Le temps est beau...

Tout près d'ici, la bataille fait rage.

Lucien Sertier
Lettre du mardi 9 janvier 1917
Lyon, jeudi 11 janvier 1917


Bien chère Alice,

J’ai reçu ce matin avec un grand, très grand plaisir vos deux lettres. Dis à Marcelle que je lui répondrai sûrement. Aujourd’hui j’ai roulé dans Lyon. Demain, Feyzin. Ça ne me fâche pas car on y gagne de l’argent mieux qu’à Lyon.
Je suis bien enrhumé, mais ça passera bien. Je m’en irai au premier moment de liberté.

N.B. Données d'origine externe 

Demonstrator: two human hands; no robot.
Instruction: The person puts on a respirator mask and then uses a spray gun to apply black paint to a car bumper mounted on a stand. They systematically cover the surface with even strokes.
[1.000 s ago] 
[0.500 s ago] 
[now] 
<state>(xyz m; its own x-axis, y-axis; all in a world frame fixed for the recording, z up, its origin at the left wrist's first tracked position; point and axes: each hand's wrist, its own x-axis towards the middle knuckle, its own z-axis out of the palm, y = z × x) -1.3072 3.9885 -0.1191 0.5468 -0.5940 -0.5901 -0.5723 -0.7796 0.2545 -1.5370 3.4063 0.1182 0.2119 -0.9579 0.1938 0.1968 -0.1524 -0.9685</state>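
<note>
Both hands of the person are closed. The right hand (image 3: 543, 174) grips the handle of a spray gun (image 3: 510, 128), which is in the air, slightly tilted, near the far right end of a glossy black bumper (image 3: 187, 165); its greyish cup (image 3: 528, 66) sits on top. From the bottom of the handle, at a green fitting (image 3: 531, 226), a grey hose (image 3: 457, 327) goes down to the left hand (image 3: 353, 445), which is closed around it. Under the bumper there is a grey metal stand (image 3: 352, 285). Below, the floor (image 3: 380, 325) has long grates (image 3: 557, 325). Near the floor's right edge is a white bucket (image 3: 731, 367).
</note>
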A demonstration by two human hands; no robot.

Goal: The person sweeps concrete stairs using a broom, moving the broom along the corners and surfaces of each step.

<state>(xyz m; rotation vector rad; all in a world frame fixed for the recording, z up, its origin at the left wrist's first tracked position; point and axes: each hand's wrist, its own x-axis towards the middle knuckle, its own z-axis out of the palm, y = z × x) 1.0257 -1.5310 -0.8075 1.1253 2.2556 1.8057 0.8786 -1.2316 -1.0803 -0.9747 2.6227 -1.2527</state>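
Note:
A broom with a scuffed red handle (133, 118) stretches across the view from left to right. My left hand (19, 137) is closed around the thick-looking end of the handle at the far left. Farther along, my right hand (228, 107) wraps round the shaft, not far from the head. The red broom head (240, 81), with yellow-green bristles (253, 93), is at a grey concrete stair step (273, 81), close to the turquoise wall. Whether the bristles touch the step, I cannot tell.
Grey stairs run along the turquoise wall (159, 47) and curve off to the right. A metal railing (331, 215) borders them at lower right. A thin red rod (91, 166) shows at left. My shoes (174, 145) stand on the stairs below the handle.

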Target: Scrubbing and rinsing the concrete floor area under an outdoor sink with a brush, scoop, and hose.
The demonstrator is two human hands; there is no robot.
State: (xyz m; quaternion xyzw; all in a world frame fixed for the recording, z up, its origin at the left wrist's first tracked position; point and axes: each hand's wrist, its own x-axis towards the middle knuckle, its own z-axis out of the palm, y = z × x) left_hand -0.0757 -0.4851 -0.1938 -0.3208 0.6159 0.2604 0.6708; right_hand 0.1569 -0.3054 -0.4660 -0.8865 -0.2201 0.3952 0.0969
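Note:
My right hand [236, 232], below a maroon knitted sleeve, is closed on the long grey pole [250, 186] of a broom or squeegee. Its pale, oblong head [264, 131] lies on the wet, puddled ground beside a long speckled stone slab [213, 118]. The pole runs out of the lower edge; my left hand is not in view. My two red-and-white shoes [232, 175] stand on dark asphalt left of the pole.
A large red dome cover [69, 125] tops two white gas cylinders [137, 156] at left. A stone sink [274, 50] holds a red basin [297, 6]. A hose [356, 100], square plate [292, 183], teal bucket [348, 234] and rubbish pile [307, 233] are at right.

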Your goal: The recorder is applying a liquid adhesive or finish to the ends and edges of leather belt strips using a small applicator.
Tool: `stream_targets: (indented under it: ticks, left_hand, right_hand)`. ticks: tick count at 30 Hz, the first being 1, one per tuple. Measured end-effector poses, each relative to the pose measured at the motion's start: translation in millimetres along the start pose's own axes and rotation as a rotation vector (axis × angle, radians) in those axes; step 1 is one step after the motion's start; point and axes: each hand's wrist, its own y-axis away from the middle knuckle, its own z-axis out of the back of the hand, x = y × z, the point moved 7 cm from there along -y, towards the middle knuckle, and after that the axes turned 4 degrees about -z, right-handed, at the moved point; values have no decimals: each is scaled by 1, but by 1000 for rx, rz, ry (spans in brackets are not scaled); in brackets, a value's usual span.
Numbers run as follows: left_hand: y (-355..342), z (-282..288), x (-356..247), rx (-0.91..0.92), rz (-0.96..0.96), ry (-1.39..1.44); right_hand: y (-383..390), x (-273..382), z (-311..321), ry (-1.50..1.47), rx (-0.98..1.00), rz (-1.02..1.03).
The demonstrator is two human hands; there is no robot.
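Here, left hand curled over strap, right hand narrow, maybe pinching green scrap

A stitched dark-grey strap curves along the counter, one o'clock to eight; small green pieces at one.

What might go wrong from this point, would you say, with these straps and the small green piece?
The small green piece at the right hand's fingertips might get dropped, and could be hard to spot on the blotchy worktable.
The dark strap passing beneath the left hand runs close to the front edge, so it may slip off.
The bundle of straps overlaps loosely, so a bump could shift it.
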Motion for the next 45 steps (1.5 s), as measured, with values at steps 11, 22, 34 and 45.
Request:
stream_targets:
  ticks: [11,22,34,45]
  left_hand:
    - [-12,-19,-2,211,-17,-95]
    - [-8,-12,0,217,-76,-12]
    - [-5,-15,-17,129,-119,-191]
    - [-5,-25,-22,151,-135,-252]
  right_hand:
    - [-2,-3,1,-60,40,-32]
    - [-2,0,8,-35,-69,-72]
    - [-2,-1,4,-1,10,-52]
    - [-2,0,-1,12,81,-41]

Je ne sais pas quand. Peut-être bientôt.
J’ai malgré cela besoin que tu viennes huit jours pour mes effets.
Si ma veste canadienne peu toujours, lave la grosso-modo au savon et à l’eau tiède en dehors. Tu me l’enverras ensuite.
Pas de cristair, surtout. Je suis allé chercher les crins hier en portant mon paquet. Merci.

Amitiés bien sincères à tous.
Je t’embrasse bien fort avec les enfants. Donne moi bien des nouvelles des petits.